Tindakan kebaikan dan pengabdian untuk Gereja Katolik dan orang banyak
Carlo Acutis menunjukkan minat dalam membantu orang lain sejak usia muda. Ia sering membela teman-teman sekolahnya yang diganggu. Bahkan, Carlo Acutis kerap menghabiskan uang yang diperolehnya untuk membeli barang-barang bagi orang-orang yang mengalami kemiskinan. “Misalnya kantong tidur untuk seorang pria tanpa rumah yang ditemuinya dalam perjalanan ke gerejanya,” Ostberg menambahkan.

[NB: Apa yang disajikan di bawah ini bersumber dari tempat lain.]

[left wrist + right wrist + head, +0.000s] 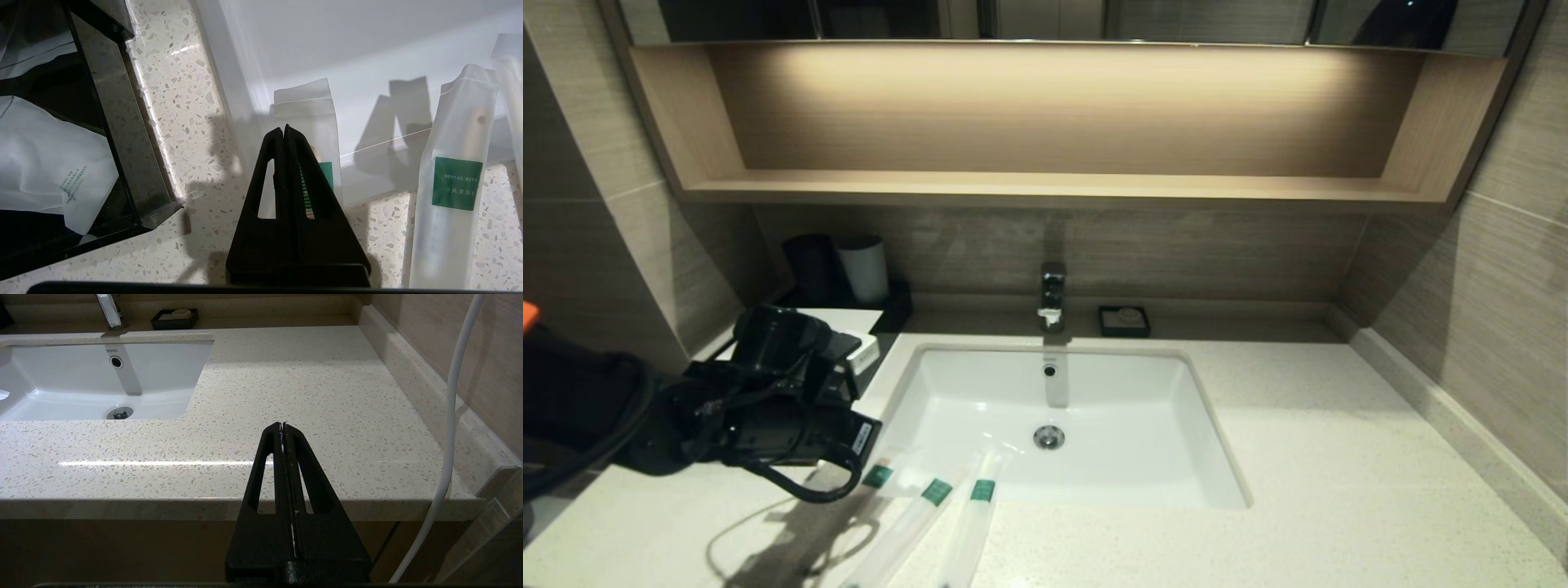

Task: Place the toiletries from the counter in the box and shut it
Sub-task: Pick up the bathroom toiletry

Ia juga berusaha membantu orang tua dan penyandang cacat di komunitasnya serta para pengungsi. Pengabdiannya mengilhami orang tuanya untuk menjadi penganut Katolik yang taat. Ibu pun menjadi sangat taat. Sang ibu bahkan mendaftar di kursus teologi sehingga ia dapat menjawab pertanyaan-pertanyaan keagamaan putranya dengan lebih baik.
Selain menjalankan imannya, Acutis senang bermain gim video dan terpesona dengan komputer. Ia belajar cara menggunakan Internet sejak usia dini dan belajar sendiri pemrograman komputer dan desain grafis. Namun, ia membatasi dirinya untuk bermain gim video selama 1 jam seminggu. Hal itu dilakukannya sebagai bentuk penebusan dosa dan disiplin spiritual.
Carlo Acutis mendokumentasikan kemajuan spiritualnya dengan membuat buku harian. Di sana, ia menuliskan “nilai baik” untuk perilaku baik dan “nilai buruk” untuk saat ia gagal memenuhi harapannya sendiri.
Pada usia 11 tahun, ia mulai mempelajari lebih banyak tentang mukjizat ekaristi sepanjang sejarah.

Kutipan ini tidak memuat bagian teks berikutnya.